TASK DIRECTIONS: Produce the same data once more, line for line.
- - -
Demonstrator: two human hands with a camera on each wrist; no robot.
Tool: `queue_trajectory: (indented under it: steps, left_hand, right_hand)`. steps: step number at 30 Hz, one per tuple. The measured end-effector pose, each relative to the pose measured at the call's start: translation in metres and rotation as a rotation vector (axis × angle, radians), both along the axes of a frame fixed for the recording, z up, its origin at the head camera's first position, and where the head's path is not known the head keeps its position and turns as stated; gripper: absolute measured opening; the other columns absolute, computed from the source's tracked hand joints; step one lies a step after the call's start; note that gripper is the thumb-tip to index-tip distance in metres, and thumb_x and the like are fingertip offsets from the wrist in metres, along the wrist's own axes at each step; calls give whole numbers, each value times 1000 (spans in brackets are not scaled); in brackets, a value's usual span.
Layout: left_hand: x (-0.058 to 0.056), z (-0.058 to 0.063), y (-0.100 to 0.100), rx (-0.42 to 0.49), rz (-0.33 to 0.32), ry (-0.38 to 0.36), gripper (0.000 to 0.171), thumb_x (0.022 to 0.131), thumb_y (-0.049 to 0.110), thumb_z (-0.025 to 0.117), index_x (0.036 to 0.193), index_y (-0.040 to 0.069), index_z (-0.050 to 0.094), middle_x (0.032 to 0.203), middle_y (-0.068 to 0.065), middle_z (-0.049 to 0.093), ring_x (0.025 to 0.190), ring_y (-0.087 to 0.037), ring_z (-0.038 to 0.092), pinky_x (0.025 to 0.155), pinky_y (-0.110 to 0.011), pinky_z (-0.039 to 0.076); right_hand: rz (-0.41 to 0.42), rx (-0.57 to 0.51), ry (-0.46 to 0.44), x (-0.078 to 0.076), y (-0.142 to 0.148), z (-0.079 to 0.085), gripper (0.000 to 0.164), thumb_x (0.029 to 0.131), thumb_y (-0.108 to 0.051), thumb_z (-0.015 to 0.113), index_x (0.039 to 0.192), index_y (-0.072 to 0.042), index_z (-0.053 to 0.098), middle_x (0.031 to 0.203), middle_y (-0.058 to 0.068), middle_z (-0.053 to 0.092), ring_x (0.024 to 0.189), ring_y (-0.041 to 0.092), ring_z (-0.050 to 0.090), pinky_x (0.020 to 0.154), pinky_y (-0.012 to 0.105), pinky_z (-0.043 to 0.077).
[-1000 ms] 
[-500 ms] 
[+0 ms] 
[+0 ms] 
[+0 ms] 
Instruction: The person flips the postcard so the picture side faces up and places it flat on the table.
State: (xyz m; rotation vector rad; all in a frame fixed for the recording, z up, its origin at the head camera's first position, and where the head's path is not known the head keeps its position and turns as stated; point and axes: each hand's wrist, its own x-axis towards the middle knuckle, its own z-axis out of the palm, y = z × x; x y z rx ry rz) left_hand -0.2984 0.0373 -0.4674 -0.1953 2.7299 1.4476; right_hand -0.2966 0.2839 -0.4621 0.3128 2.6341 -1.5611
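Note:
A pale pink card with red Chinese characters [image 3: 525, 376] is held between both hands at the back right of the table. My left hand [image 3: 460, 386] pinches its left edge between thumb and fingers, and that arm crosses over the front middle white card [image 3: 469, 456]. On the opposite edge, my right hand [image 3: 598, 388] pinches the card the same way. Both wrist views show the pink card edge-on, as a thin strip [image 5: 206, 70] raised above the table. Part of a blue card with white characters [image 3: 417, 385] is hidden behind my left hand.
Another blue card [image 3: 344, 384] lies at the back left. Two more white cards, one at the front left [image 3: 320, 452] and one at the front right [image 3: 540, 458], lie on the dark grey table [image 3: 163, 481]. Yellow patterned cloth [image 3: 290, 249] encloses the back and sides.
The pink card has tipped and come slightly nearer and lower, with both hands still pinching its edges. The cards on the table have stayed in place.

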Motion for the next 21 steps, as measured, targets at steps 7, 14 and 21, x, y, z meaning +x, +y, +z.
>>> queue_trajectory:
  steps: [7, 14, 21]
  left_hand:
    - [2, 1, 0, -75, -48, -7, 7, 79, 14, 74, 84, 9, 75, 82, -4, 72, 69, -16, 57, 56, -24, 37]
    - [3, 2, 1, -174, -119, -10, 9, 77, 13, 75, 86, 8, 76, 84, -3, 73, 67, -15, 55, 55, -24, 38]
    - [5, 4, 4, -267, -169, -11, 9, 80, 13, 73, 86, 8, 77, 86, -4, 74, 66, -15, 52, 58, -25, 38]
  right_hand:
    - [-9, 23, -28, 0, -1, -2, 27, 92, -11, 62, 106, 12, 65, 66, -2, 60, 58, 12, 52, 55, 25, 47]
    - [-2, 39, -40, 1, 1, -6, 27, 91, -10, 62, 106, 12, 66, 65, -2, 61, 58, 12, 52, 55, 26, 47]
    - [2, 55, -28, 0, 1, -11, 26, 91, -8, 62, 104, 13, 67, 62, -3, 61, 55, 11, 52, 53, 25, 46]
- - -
OUTPUT FOR THIS TASK:
Demonstrator: two human hands with a camera on each wrist; no robot.
Tool: `queue_trajectory: (indented under it: steps, left_hand, right_hand)`. steps: step number at 30 Hz, one per tuple. The measured end-effector pose, each relative to the pose measured at the call's start: translation in metres and rotation as a rotation vector (axis × angle, radians), both along the axes of a frame fixed for the recording, z up, its origin at the head camera's first position, and where the head's path is not known the head keeps its position and turns as stated; gripper: absolute measured opening; the other columns absolute, computed from the source's tracked hand joints; step one lies a step after the call's start; note that gripper is the thumb-tip to index-tip distance in metres, and thumb_x and the like are fingertip offsets from the wrist in metres, along the wrist's own axes at each step; calls give whole numbers, each value times 1000 (spans in brackets are not scaled); in brackets, a value's usual span.
Layout: left_hand: x (-0.058 to 0.056), z (-0.058 to 0.063), y (-0.100 to 0.100), rx (-0.42 to 0.49), rz (-0.33 to 0.32), ry (-0.38 to 0.36), gripper (0.000 to 0.171), thumb_x (0.022 to 0.131), thumb_y (-0.049 to 0.110), thumb_z (-0.025 to 0.117), index_x (0.036 to 0.193), index_y (-0.040 to 0.069), index_z (-0.050 to 0.094), middle_x (0.032 to 0.203), middle_y (-0.068 to 0.065), middle_z (-0.049 to 0.093), ring_x (0.025 to 0.190), ring_y (-0.087 to 0.037), ring_z (-0.038 to 0.092), pinky_x (0.025 to 0.155), pinky_y (-0.110 to 0.011), pinky_z (-0.039 to 0.076); right_hand: rz (-0.41 to 0.42), rx (-0.57 to 0.51), ry (-0.46 to 0.44), x (-0.078 to 0.076), y (-0.142 to 0.148), z (-0.079 to 0.085), gripper (0.000 to 0.164), thumb_x (0.029 to 0.131), thumb_y (-0.108 to 0.051), thumb_z (-0.015 to 0.113), index_x (0.039 to 0.192), index_y (-0.072 to 0.042), index_z (-0.053 to 0.098), middle_x (0.031 to 0.203), middle_y (-0.058 to 0.068), middle_z (-0.053 to 0.092), ring_x (0.024 to 0.189), ring_y (-0.041 to 0.092), ring_z (-0.050 to 0.090), pinky_x (0.020 to 0.154), pinky_y (-0.012 to 0.105), pinky_z (-0.043 to 0.077).
[-1000 ms] 
[-500 ms] 
[+0 ms] 
[+0 ms] 
[+0 ms] 
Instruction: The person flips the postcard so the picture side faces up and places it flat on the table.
State: (xyz m; rotation vector rad; all in a frame fixed for the recording, z up, its origin at the head camera's first position, and where the head's path is not known the head keeps its position and turns as stated; point and axes: each hand's wrist, its own x-axis towards the middle knuckle, its own z-axis out of the palm, y = z × x; x y z rx ry rz) left_hand -0.2984 0.0373 -0.4674 -0.1953 2.7299 1.4476; right_hand -0.2966 0.2839 -0.4621 0.3128 2.6341 -1.5611
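Note:
A pale pink card with red Chinese characters [image 3: 525, 376] is held between both hands at the back right of the table. My left hand [image 3: 460, 386] pinches its left edge between thumb and fingers, and that arm crosses over the front middle white card [image 3: 469, 456]. On the opposite edge, my right hand [image 3: 598, 388] pinches the card the same way. Both wrist views show the pink card edge-on, as a thin strip [image 5: 206, 70] raised above the table. Part of a blue card with white characters [image 3: 417, 385] is hidden behind my left hand.
Another blue card [image 3: 344, 384] lies at the back left. Two more white cards, one at the front left [image 3: 320, 452] and one at the front right [image 3: 540, 458], lie on the dark grey table [image 3: 163, 481]. Yellow patterned cloth [image 3: 290, 249] encloses the back and sides.
The pink card has tipped and come slightly nearer and lower, with both hands still pinching its edges. The cards on the table have stayed in place.
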
Motion for the next 21 steps, as measured, targets at steps 7, 14 and 21, x, y, z meaning +x, +y, +z.
>>> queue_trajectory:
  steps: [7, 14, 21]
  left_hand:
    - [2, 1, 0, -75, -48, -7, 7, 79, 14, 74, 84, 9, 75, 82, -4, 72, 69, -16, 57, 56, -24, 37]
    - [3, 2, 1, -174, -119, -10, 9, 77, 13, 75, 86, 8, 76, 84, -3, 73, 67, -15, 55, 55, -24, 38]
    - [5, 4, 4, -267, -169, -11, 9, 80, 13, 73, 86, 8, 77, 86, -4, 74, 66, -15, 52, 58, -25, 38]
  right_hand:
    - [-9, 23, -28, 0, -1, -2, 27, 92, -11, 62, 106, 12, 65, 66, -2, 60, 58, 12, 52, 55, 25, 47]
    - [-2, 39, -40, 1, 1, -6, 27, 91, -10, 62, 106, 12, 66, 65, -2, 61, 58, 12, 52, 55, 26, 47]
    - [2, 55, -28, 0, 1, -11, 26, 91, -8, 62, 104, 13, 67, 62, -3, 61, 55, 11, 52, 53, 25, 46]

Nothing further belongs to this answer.